353 P.3d 693
Wyo.2015Background
- Matthew Snyder was charged with five counts of first-degree sexual abuse of a minor based on repeated sexual assaults of JL in 2012; JL became pregnant and later bore a child.
- State sought to introduce uncharged-misconduct evidence under W.R.E. 404(b) that Snyder had sexually abused JL previously in California; DNA testing was offered to corroborate that prior abuse.
- At a pretrial Gleason hearing the court admitted the 404(b) evidence, including DNA results, as necessary to tell the story and to show motive, intent, and course of conduct.
- At trial the State’s DNA expert testified to the lab’s probability of paternity (99.99999998638%) and referenced the Wyoming statutory paternity presumption (combined paternity index ≥100), noting Snyder’s index was ~7.3 billion to 1. No objection was made.
- Snyder was convicted on all counts and appealed, arguing plain error and due process violations from admission of testimony about a civil statutory presumption of paternity that does not apply in criminal cases.
Issues
| Issue | Snyder's Argument | State's Argument | Held |
|---|---|---|---|
| Whether admission of testimony referencing the Wyoming civil paternity presumption constituted plain error or violated due process | Testimony invoked a civil statutory presumption that improperly shifted burden to Snyder and exaggerated DNA significance; Rule 303 (presumptions in criminal cases) was not followed | The testimony was offered only to explain lab methods and to support admissible 404(b) evidence; any error did not prejudice Snyder under plain-error standard | No plain error; testimony was contextual and DNA probability plus other evidence overwhelmingly supported paternity and guilt, so no due process violation |
Key Cases Cited
- Faubion v.
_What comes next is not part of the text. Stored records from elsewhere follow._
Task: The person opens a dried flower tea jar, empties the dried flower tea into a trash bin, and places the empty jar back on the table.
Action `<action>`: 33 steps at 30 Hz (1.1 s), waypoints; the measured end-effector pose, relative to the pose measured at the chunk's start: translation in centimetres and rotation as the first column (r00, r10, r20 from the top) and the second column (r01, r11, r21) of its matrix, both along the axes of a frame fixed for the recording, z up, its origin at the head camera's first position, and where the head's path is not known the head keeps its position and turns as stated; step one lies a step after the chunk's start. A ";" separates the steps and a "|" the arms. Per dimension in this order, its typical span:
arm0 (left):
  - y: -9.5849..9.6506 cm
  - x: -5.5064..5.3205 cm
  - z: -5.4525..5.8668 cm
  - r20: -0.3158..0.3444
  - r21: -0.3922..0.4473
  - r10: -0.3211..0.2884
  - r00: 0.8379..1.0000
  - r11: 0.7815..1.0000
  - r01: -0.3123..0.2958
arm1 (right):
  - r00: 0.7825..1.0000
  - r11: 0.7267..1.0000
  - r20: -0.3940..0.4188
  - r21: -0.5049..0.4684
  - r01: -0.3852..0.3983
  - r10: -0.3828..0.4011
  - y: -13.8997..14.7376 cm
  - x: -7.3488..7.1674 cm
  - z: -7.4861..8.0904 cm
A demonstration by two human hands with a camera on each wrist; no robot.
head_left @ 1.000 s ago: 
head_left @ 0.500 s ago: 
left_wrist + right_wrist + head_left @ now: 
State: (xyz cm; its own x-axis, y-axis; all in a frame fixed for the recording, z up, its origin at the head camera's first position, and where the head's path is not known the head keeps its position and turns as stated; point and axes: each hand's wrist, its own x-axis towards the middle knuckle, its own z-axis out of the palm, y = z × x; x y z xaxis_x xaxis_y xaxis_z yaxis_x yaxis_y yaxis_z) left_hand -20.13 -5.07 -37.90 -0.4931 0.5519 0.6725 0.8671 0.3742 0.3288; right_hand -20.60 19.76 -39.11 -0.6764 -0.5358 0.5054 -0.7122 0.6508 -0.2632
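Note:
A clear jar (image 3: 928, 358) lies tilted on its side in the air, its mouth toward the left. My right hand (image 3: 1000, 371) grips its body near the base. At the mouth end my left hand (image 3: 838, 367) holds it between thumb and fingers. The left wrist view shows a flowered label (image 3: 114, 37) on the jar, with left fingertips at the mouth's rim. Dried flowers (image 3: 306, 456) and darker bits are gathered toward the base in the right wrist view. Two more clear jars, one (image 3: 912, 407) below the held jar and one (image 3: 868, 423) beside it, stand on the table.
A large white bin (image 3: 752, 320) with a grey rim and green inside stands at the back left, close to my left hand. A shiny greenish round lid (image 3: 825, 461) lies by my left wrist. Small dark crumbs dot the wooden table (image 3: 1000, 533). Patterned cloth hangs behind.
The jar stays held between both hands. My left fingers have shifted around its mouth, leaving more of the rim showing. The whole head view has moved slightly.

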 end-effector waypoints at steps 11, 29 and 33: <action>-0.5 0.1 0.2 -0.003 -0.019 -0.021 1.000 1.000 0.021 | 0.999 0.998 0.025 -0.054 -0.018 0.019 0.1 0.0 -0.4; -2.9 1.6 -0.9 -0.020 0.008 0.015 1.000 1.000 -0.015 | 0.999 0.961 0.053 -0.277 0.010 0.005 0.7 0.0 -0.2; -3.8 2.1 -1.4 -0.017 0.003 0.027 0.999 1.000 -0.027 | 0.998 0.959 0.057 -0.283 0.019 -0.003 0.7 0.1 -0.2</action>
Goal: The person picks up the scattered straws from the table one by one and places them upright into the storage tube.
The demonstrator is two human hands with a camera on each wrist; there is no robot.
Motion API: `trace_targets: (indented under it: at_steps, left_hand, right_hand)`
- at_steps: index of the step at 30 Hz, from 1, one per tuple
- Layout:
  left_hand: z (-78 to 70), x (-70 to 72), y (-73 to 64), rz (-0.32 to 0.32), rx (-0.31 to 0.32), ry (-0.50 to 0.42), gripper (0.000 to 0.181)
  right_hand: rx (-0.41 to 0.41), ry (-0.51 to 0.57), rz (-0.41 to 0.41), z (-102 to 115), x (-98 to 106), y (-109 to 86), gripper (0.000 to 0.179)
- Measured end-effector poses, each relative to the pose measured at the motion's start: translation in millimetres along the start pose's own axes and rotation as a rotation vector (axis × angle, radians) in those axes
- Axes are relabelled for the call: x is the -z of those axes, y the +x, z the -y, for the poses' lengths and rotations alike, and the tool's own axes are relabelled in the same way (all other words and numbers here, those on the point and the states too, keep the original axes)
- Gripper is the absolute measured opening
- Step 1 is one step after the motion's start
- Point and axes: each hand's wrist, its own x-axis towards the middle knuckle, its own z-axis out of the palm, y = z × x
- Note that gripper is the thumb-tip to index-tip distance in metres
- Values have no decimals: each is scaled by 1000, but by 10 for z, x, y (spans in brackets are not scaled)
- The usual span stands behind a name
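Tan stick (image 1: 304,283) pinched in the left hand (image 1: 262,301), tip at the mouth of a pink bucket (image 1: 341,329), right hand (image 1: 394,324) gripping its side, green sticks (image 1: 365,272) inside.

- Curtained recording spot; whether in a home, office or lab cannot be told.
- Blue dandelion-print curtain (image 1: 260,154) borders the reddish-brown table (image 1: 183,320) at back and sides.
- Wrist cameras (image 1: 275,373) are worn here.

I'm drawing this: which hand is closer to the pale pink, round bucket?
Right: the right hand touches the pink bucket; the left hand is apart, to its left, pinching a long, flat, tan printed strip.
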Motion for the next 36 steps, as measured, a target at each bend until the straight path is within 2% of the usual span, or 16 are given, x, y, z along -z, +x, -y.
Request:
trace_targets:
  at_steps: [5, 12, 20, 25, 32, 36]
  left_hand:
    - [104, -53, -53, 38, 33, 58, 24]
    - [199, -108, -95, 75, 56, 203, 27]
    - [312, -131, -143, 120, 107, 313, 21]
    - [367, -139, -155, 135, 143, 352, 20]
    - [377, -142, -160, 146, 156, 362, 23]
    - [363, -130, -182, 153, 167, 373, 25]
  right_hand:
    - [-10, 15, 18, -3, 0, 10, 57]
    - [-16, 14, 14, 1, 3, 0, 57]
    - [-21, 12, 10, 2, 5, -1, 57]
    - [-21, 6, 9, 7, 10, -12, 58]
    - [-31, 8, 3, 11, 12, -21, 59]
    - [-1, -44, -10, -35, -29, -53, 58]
State, 233 P.3d 926 (Wyo. 2010) (plain-error standard articulated)
- Gleason v. State, 57 P.3d 332 (Wyo. 2002) (admission of similar sexual misconduct evidence in child sexual-abuse cases)
- Hernandez v. State, 162 P.3d 472 (Wyo. 2007) (discussing Yates test for assessing impact of mandatory presumptions)
- Yates v. Evatt, 500 U.S. 391 (U.S. 1991) (two-part test for evaluating jury instructions with mandatory presumptions)
- Hereford v. State, 342 P.3d 1201 (Wyo. 2015) (Rule 303 requires submission and specific jury instruction when presumed facts are presented to jury)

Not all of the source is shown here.